* Try it
Repeat each line of the data below exactly, but skip the pictures.

* Dataset content
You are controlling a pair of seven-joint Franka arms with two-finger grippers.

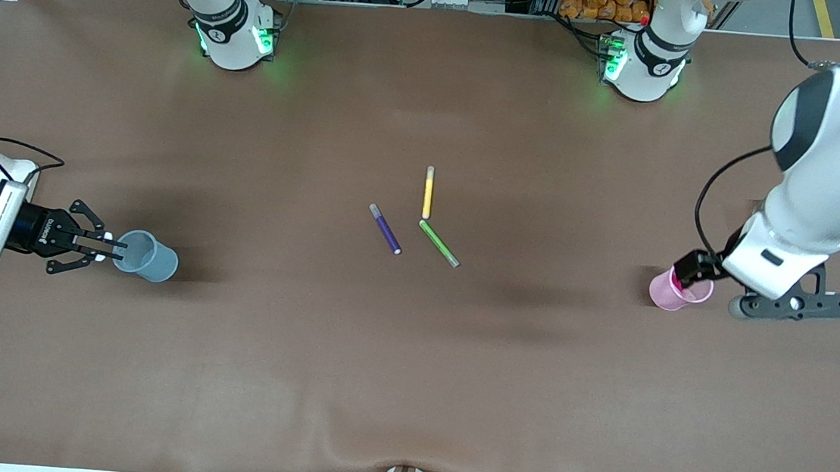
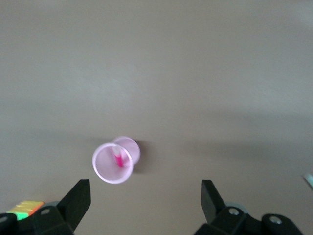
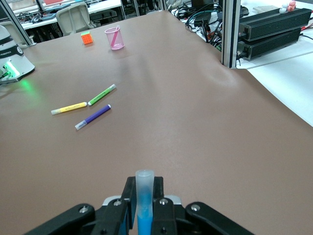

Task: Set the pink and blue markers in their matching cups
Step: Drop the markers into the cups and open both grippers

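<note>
The pale pink cup (image 1: 680, 290) stands toward the left arm's end of the table, and the pink marker (image 2: 119, 159) leans inside it. My left gripper (image 2: 145, 188) hangs open and empty over the table just beside this cup (image 2: 113, 163). At the right arm's end stands the pale blue cup (image 1: 150, 256). My right gripper (image 1: 112, 247) lies level with its tips at that cup's rim. It is shut on the blue marker (image 3: 144, 198), whose pale cap end sticks out past the fingers. The right wrist view does not show the blue cup.
Three other markers lie mid-table: a yellow one (image 1: 428, 192), a lime-green one (image 1: 439, 243) and a dark purple one (image 1: 385, 229). A small orange cube (image 3: 87, 37) sits close to the pink cup (image 3: 114, 38). The robot bases stand along the table's edge.
</note>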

* Output
You are controlling a pair of seven-joint Franka arms with two-finger grippers.


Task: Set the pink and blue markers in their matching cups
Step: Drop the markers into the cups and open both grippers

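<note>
The pale pink cup (image 1: 680, 290) stands toward the left arm's end of the table, and the pink marker (image 2: 119, 159) leans inside it. My left gripper (image 2: 145, 188) hangs open and empty over the table just beside this cup (image 2: 113, 163). At the right arm's end stands the pale blue cup (image 1: 150, 256). My right gripper (image 1: 112, 247) lies level with its tips at that cup's rim. It is shut on the blue marker (image 3: 144, 198), whose pale cap end sticks out past the fingers. The right wrist view does not show the blue cup.
Three other markers lie mid-table: a yellow one (image 1: 428, 192), a lime-green one (image 1: 439, 243) and a dark purple one (image 1: 385, 229). A small orange cube (image 3: 87, 37) sits close to the pink cup (image 3: 114, 38). The robot bases stand along the table's edge.
</note>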

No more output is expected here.